The Column is ill-at-ease with the concept of obligate self pollination because that is tantamount to obligate in-breeding and thus inevitable demise of the species. Triggering labella and ladder rung hairs in so called "self pollinating greenhoods", thus become a nail in the coffin of any obligate self pollination hypotheses.
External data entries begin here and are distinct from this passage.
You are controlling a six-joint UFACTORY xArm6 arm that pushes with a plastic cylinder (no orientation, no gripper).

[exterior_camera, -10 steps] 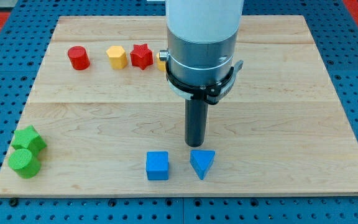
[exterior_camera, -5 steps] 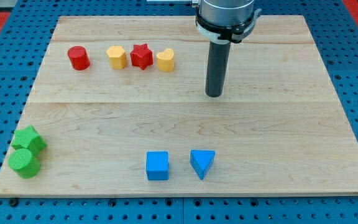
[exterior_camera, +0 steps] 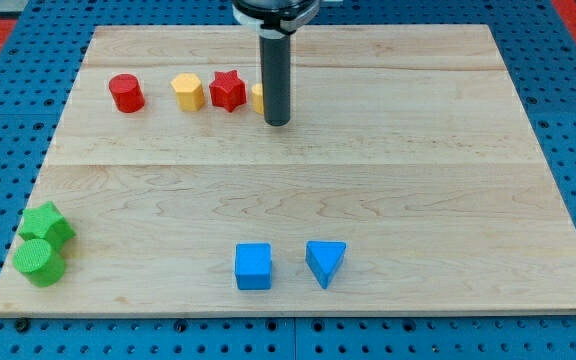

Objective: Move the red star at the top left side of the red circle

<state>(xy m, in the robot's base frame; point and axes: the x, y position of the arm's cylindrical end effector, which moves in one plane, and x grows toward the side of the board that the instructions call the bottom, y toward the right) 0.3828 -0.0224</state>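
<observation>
So, camera view only. Landmark: the red star (exterior_camera: 227, 90), in the top row of the wooden board (exterior_camera: 448, 180). To the star's left sits a yellow hexagon block (exterior_camera: 188, 91), touching or nearly so; further left, the red circle (exterior_camera: 126, 93). On the star's right is a yellow block (exterior_camera: 257, 97), shape unclear since the rod covers most of it. My tip (exterior_camera: 277, 123) sits just right of and slightly below the star, overlapping that yellow block. There's no claw on this rig, so nothing to open or close. Judgement: the tip is staged on the star's right to shove it leftward, but the hexagon blocks a straight path. Well below the star: blue cube (exterior_camera: 253, 267), blue triangle (exterior_camera: 326, 262); far lower left, two green blocks (exterior_camera: 42, 243). No labels or writing visible.
</observation>
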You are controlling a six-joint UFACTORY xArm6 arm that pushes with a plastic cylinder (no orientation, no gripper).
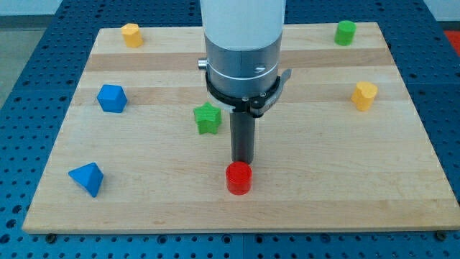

Both traits signify active facilities for insect pollination, occasional insects perhaps but visiting often enough to overcome the insidious effects of in-breeding.

"Then why does P. tasmanicum, with a non triggering labellum, have column wings at all? and why are they better equipped than other greenhoods, with ladder rung hairs, right to the top of the column wings?"

Excellent questions.

Firstly, that wagging, yellow plumed labellum is only an insect attractant, isn't it?

Perhaps the greenhorn greenhood pollinators, still crawl in at the base of the galea, where there is enough space, then clamber up between the column wings to escape because the other upward escape route is blocked, not by a triggered labellum but by 1) the lateral petals squeezing in, 2) back slanting yellow and white labellum spikes and 3) dense and interlocking column wing hairs, right up past the rostellum.

Fig. 28 from the Shenstone Block, Te Paki, 25 Oct 2001, shows those copious column wing hairs, the usual cobwebs, spider debris and a tiny insect skulking around, to add to the confusion.
Bigger bugs would need ladder rungs, for pollinating P. tasmanicum in the normal way.

Fig. 26 from 27 Sept 1997, shows no bugs but a fragment of its own pollinia on the base of the stigma, no doubt for fall-back self pollination after the insects have failed to cross pollinate it.

What do you think?

Fig. 29.

Pterostylis montana sensu Moore by Ian St George, showing the column with one wing removed.

Note the rostellum below the pollinia, hairs on the inner margin of the column wing, swollen heart shaped stigma having caught its own pollinium as it dropped.

Fig. 28.

Plumatochilos tasmanicum Shenstone Block, Te Paki, 25 Oct 2001, shows spider debris in copious column wing hairs which are squeezed by the lateral petals thus blocking one of the pollinator's escape routes leaving only, through the column wings past the pollinia.

The tiny insect on the left may be a red herring.

Fig. 26.

Plumatochilos tasmanicum with window, showing no bug but a piece of its own pollinium where it has dropped onto the base of the stigma and effected fall-back self pollination.

Both column wings show hairs at the tip, the remainder being obscured inside the wings.